NSA : Les écrivains se censurent par crainte de la surveillance

Nicolas Gary - 13.11.2013

Edition - Justice - autocensure - surveillance de la NSA - programme PRISM


Les écrivains américains subiraient une pression forte, s'infligeant une censure motivée par la surveillance qu'exerce la NSA. La National Security Agency, agence de surveillance au coeur de l'actualité depuis des mois pour ses écoutes et autres espionnages des États, inciterait les auteurs à brimer leur créativité.

 

 

Censure?

zerok, CC BY 2.0

 

 

Le centre PEN America a sollicité le mois dernier 528 membres de son organisation, leur demandant s'ils évitaient les sujets controversés dans leur travail. « Au moins 85 % des écrivains ont répondu à l'enquête du PEN, assurant qu'ils sont inquiets de la surveillance gouvernementale des Américains et 73 % des auteurs n'ont jamais été aussi préoccupés par leurs droits à la vie privée et la liberté de la presse qu'à ce jour. » 

 

Au travers du programme de surveillance PRISM, impulsé par la NSA, c'est tout un réseau de contrôle des échanges électroniques qui ont été mis en place sur le territoire, durant l'administration Bush. Par décret présidentiel, la NSA est en effet autorisée, sans mandat judiciaire, à écouter et remonter appels téléphoniques, emails, et toute forme d'activité sur internet. Les révélations d'Edward Snowden ont partiellement levé le voile sur l'ensemble de cette machination. 

 

Et selon les données de l'étude, 28 % des écrivains ont réduit leur activité sur les réseaux sociaux, ou évité de s'en servir, tandis que 12 % ont sérieusement envisagé de le faire.
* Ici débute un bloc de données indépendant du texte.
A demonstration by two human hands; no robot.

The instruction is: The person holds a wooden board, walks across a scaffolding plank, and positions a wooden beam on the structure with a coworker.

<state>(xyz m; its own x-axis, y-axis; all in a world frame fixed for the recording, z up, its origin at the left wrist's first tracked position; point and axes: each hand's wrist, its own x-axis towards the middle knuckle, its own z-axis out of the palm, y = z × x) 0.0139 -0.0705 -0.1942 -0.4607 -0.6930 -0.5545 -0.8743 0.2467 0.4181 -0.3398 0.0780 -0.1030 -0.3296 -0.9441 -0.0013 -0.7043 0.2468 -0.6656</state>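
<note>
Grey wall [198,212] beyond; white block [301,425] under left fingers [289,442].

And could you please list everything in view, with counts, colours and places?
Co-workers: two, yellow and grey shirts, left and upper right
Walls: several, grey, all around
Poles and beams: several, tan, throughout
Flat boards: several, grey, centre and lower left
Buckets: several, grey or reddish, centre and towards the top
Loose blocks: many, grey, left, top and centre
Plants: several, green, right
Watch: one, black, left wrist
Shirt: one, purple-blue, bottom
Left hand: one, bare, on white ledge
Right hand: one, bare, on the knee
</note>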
Ils sont 24 % à déclarer qu'ils avaient délibérément évité certains sujets au téléphone ou par email. Un auteur sur six a évité certains sujets, considérant qu'ils seraient des motifs de surveillance, et un sur six a sérieusement pensé à le faire. Pour le PEN, ces préoccupations découlent directement de ce que l'on a pu apprendre des actions de la NSA, mais l'organisation va plus loin. 

 

 

"Les écrivains ne sont pas seulement extrêmement préoccupés par la surveillance du gouvernement, ils s'infligent une autocensure en conséquence"

 

 

En effet, « les écrivains ne sont pas seulement extrêmement préoccupés par la surveillance du gouvernement, mais ils s'infligent une autocensure en conséquence ».  De la bouche même d'un auteur, le climat est à l'anxiété : « Je suppose que tout ce que je fais fait l'objet d'un suivi électroniquement. » Ce qui apparaît, dans le sondage, c'est que 66 % des écrivains sollicités désapprouvent la collecte d'information gouvernementale dans le cadre de la lutte contre le terrorisme, contre 44 % du grand public. 

 

Le PEN demande, « en regard des réactions alarmantes de ces résultats » que le gouvernement prenne des mesures, à appliquer immédiatement. Ces dernières visent la suppression de cette surveillance des communications et réclament le respect des libertés individuelles. En outre, Le PEN réclame une transparence absolue sur les données qui ont pu être collectées.

 

Il exige également que des recherches supplémentaires soient lancées pour que l'on établisse les liens entre la surveillance et la liberté intellectuelle et créative. L'impact que peut avoir ce contrôle sur les auteurs est un danger à ne pas négliger.